2

I have a larger buffer I'm trying to send as a packet. Nodejs splits the buffer into smaller (65k packets). Once they are received by the client, how can I ensure the packets go together and effectively recombine them into a buffer?

Pretty much using this as a test:

// tcp socket
var buf = Buffer.alloc(265000);
socket.write(buf);

Then on client side I need to combine the 65k packets somehow together back into a buffer.

Thanks

Jeff
  • 353
  • 3
  • 17

2 Answers2

4

TCP is free to break data up on the wire into packets of any size. The size can be different based on different implementations or physical transports. You cannot know exactly how this will happen and should not depend upon exactly how it is implemented. It can even vary depending upon which route your data takes.

Further, the .on('data', ...) event just gives you whatever data has arrived so far. While the order of the packets is guaranteed, there is no guarantee that if you write a certain set of bytes that they will all arrive in the same data event. They can be broken into smaller pieces and may arrive in smaller pieces. This is what happens at the lower level of TCP when you have no real protocol on top of TCP.

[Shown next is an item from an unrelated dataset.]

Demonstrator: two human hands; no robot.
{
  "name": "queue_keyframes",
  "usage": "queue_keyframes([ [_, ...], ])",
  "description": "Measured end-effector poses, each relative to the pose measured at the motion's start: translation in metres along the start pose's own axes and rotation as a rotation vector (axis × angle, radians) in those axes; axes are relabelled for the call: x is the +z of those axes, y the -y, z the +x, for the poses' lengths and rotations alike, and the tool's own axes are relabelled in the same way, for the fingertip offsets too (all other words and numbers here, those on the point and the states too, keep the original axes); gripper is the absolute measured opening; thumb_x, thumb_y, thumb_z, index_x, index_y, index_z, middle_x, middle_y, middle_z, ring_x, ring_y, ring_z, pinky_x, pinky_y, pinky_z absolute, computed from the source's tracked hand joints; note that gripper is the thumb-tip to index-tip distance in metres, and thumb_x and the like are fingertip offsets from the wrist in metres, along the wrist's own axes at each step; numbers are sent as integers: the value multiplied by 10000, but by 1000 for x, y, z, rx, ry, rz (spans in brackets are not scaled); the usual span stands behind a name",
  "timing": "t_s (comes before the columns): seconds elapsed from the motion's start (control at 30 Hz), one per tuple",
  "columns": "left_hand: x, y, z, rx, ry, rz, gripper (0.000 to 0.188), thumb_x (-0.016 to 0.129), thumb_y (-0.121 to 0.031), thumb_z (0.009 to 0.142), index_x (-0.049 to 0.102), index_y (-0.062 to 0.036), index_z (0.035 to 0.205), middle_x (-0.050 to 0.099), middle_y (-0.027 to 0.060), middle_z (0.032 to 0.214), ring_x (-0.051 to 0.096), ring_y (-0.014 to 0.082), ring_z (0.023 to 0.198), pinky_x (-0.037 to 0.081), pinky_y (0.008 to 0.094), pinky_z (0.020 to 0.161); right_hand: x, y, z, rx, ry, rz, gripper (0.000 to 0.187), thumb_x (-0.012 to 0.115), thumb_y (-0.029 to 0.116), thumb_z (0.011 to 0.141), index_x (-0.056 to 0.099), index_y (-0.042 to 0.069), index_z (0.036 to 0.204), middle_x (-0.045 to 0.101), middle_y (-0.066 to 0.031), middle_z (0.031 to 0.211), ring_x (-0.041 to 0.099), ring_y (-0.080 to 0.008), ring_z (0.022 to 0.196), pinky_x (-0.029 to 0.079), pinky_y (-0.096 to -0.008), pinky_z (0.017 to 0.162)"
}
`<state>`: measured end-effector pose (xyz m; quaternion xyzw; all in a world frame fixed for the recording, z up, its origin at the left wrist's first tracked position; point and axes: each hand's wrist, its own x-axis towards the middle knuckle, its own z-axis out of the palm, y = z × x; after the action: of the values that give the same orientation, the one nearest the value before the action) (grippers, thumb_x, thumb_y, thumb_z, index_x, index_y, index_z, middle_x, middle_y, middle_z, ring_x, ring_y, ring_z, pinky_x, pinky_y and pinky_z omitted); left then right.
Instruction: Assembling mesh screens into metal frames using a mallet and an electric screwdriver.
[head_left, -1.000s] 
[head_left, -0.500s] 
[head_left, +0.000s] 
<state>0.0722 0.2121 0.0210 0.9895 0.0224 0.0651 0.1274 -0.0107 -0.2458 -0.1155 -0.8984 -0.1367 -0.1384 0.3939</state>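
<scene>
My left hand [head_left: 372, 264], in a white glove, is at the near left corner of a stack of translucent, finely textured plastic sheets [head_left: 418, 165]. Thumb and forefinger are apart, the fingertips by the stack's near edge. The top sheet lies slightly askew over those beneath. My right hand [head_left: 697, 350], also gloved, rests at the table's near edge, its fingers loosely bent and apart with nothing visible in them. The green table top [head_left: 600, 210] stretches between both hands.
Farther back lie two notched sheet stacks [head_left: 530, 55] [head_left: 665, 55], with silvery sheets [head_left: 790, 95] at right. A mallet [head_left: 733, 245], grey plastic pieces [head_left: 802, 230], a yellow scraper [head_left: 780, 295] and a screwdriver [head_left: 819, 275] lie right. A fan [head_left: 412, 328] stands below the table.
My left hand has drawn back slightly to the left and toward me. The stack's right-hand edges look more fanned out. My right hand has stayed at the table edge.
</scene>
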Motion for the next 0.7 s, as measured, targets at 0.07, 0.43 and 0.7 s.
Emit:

So, if you're sending a chunk of data over TCP, you have to invent your own protocol to know when you've got an entire set of data. There are a variety of different schemes for doing this.

  1. Delimiter character. Some sort of delimiter character that won't occur in the actual data and indicates the end of a set of data. You read and parse the data until you get a delimiter character and then you know you have a complete set of data you can process. The HTTP protocol uses a newline character as a delimiter. Sometimes a zero byte is used as a delimiter.

  2. Send length first. For binary data, the length of the data is often sent first and then the recipient knows how many bytes of data they're reading until they have a whole set.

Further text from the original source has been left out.